"Your mother might have had a minor stroke," said the nurse in response to my inquiry.
This was a week into my mum having first entered the hospital. A few days later, almost in passing, we were told: "Oh no it wasn't a stroke."
This was one of a number of episodes to unfold over a two month period earlier this year.
My mother fell over and hit her head. She had fallen over the week before, resulting in her going to hospital but they kept her in overnight, diagnosed a urine infection and discharged her the next day.
This time she was kept in, though only after protest. Our neighbour Val went up to the hospital with her and she said that a doctor wanted to push her out that night.
It was only Val's protestations that she was the neighbour and not the carer that led to this plan being abandoned.
Things would change over the ensuing weeks, as it became a struggle to try and get her out of the hospital.
She spent a week in the clinical decisions unit before being moved to the day ward. Finally, she went onto a ward for rehabilitation, and it was here that I was first told about the possible stroke.
Mum was to remain in this ward for the next three weeks before discharge to an intermediate rehabilitation centre (IRC) for two and a half weeks.
Visiting the ward over those three weeks, a variety of hospital life was on display. There were dementia patients, constantly on the move and looking for the bus to go home.
Another patient had a number of angry encounters with a relative who she believed wanted to put her in a home.
At one point there was an insight into the two ends of the spectrum.
On the one hand there was my mum, desperate to get out of the hospital and go home.
She was picking up colds and feeling a lot worse than when she entered. At one time she was sure she had been given hallucinatory drugs.
In the bed next door was an elderly lady who had been in the hospital for a good while but did not want to leave. She had no family or support network and was really worried about what awaited on the outside.

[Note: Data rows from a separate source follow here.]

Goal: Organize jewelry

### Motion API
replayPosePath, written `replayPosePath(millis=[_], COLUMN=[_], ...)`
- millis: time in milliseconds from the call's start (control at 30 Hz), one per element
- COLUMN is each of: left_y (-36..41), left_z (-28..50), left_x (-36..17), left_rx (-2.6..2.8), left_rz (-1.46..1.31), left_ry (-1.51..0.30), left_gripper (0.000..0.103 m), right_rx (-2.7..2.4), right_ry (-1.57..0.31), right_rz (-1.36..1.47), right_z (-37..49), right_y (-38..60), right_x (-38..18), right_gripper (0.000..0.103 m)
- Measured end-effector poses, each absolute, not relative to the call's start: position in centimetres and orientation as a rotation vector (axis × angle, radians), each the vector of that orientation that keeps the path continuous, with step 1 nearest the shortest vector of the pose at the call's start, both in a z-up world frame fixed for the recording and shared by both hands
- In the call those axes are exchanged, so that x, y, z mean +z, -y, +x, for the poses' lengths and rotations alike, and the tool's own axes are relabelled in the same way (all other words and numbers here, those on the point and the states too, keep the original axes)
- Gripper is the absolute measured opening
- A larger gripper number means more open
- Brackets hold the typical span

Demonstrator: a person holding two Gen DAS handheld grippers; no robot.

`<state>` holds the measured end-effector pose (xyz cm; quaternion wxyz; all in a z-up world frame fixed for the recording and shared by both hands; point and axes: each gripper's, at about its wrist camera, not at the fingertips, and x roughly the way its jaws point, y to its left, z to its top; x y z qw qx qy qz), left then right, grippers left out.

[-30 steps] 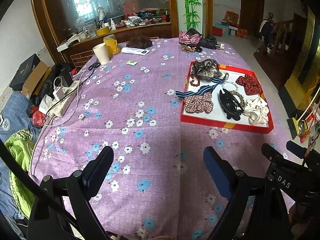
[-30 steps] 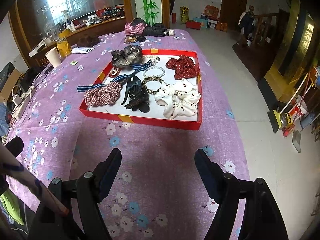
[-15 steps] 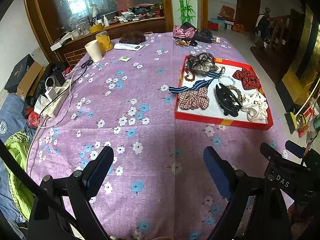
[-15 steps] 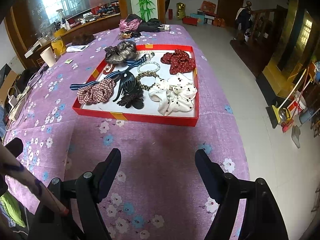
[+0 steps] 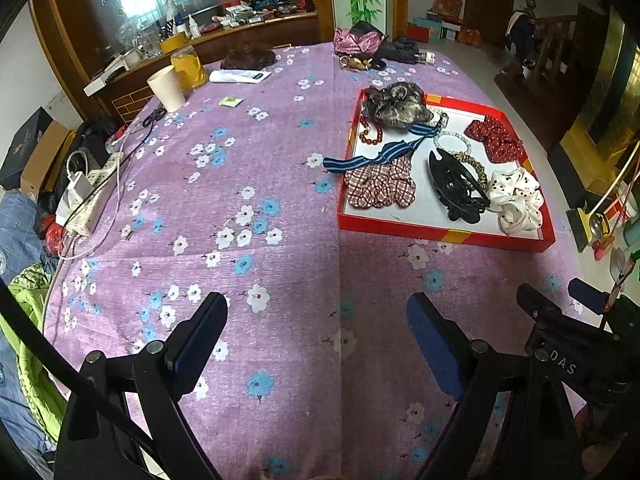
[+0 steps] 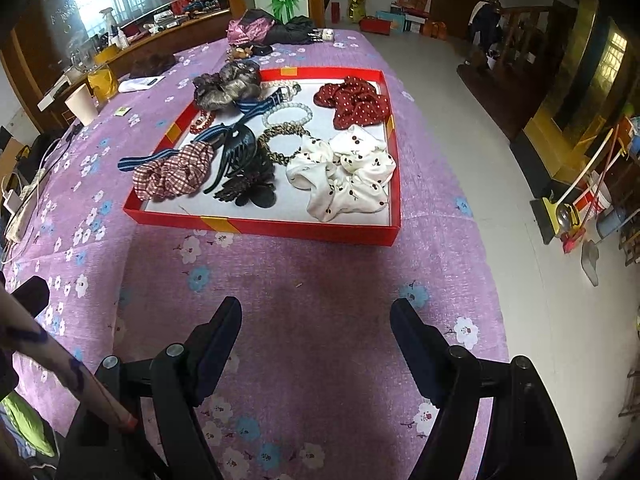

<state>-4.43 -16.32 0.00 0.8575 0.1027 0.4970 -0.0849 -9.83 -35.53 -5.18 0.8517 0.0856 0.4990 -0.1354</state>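
Observation:
A red tray (image 6: 264,227) (image 5: 440,234) sits on the purple flowered tablecloth. It holds a plaid scrunchie (image 6: 172,174) (image 5: 378,186), a black hair claw (image 6: 244,160) (image 5: 456,184), a white dotted scrunchie (image 6: 344,176) (image 5: 516,200), a red dotted scrunchie (image 6: 356,100), a grey scrunchie (image 6: 226,84), a white bead bracelet (image 6: 287,114), a leopard hair tie (image 6: 284,144), a red bead bracelet (image 5: 370,134) and a blue striped band (image 6: 160,155). My left gripper (image 5: 316,320) and right gripper (image 6: 316,324) are both open and empty, short of the tray's near edge.
A paper cup (image 5: 168,88), a yellow jar (image 5: 188,66), a power strip with cables (image 5: 90,200) and scissors (image 5: 154,114) lie at the table's left. Bags and an umbrella (image 5: 376,46) lie at the far end. The table's right edge drops to the floor (image 6: 500,160).
Both grippers have drawn a little closer to the tray and the views have shifted slightly. Nothing in the tray has moved. Both grippers stay open.

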Motion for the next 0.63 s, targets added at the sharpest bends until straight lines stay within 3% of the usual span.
replayPosePath(millis=[633], left_y=[17.4], left_z=[-2.8], left_x=[-2.3], left_rx=[-0.203], left_rz=[0.215], left_ry=[-1.117], left_gripper=[0.09], right_rx=[-0.291], right_ry=[-1.111], right_rz=[0.181], right_z=[-8.7], right_y=[36.4], right_x=[-6.9], right_gripper=[0.08])
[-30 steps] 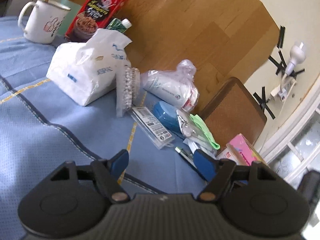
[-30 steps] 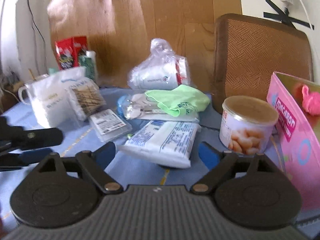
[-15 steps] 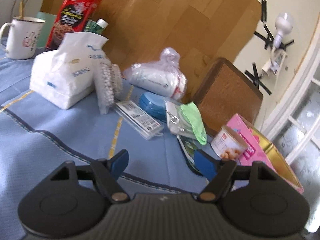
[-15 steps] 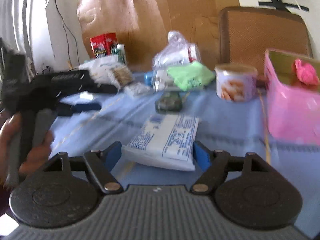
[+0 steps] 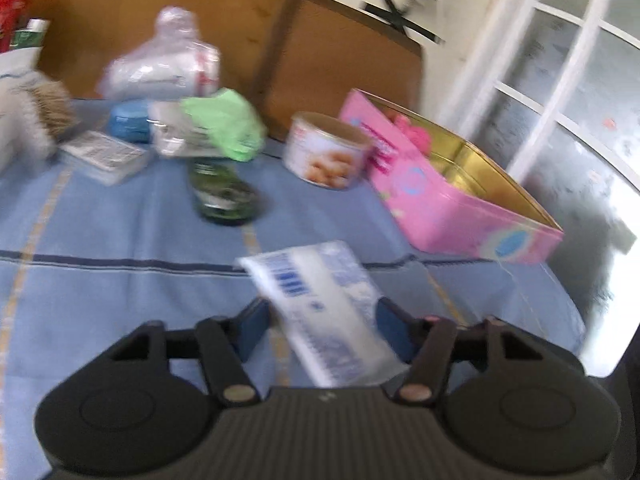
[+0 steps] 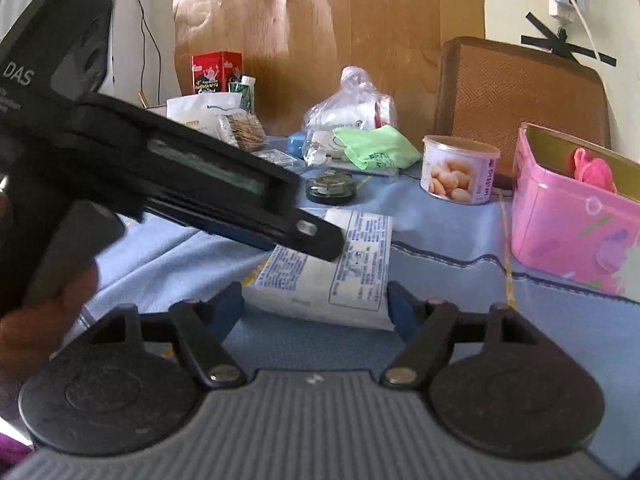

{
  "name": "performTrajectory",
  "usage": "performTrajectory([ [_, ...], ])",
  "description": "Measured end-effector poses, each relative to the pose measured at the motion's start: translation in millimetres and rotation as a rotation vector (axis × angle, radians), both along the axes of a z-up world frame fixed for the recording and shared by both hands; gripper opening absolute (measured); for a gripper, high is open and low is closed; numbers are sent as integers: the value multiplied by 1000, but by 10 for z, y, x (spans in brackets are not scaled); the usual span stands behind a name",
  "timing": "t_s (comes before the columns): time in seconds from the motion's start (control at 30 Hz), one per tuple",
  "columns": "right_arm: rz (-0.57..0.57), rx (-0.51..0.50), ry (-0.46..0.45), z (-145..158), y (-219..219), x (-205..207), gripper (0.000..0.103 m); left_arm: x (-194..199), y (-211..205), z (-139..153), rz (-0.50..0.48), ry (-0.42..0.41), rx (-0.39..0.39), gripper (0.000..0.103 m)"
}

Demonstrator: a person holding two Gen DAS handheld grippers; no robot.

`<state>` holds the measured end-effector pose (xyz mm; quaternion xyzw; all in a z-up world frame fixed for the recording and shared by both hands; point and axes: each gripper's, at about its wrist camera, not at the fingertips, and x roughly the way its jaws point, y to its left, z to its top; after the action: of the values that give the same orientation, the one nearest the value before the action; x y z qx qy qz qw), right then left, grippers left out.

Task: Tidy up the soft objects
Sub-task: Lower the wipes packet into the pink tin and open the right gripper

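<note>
Trouble starts at the left of the white packet (image 6: 334,264), where your left gripper (image 5: 320,330) reaches over it from that side: its fingers stand wide and straddle the packet's near end, but the left wrist view is blurred and I cannot tell whether either pad touches it. If you close while skewed, the soft packet may buckle or squirt out sideways across the blue cloth (image 6: 180,256). The packet itself lies flat on the cloth, near the table's front, printed side up.

At its near edge your right gripper (image 6: 316,308) is also spread wide, its blue pads just outside the packet's two near corners and clamping nothing. With both tools crowding the same packet, you risk knocking one against the other, or pinching only a loose corner of wrapper so that the packet sags and drops.

Beyond the packet sit a dark round tin (image 6: 331,189) and a can (image 6: 460,170); a careless lift could clip them. Right of the packet stands the open pink box (image 6: 576,216), well apart, a likely place for it in my judgement.
</note>
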<state>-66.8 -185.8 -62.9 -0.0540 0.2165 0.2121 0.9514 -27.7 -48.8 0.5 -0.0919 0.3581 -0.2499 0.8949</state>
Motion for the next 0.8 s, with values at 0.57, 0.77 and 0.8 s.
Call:
performTrajectory([
  [0.57,-490,91,-270,554,-1238,477,77,546,-1412,809,-180,-172,-34,57],
  [0.77,-730,2,-209,403,-1814,789,90,556,-1521,645,-148,-190,13,58],
  [0.8,-739,7,-220,408,-1850,769,94,563,-1508,626,-146,-191,16,58],
])
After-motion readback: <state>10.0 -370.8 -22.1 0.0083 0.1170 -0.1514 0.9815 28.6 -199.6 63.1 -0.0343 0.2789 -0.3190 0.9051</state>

Information as to the situation with my mother was not freely available and generally had to be drawn like teeth from the staff.
It was only when I presented an ultimatum to the effect that she was either going to the IRC or coming home - where she would have to be provided with care support - that anything seemed to happen.
Then a place was found at the IRC to try to get her back on her feet.
It is important to remember that once in hospital there is a right to six weeks of rehabilitation care.
We were told Mum could go to the IRC for up to six weeks or she could go home and receive care support there. Alternatively, there could be a mixture of the two types of support care.
The couple of weeks at the IRC proved fruitful. The staff were excellent and they provided the support required.
The only problem that arose was due to a lack of communication. The care company that provided support in the home had been talking to the IRC about her coming home.
As I forcibly pointed out, they should not be talking to the care company but to us. The care company had a commercial interest in getting Mum home, though of course they would dress it up in the language of compassion.
It was none of their business to be speaking to the IRC at all.
The moral of this story is the need to always have someone in your corner looking out for your interests. The plight of the lady with no-one in the rehabilitation ward of the hospital cannot be uncommon across the country.
Who was there to stand up for her?
The right to six weeks of rehab care is another thing that needs to be borne in mind.
The whole experience really brought home to me why so many elderly people are frightened to go into hospital - in case they don't come out.
The whole experience certainly changed my mother's view of the local hospital.
Previously a big fan, now she seeks to avoid returning to the place at all costs.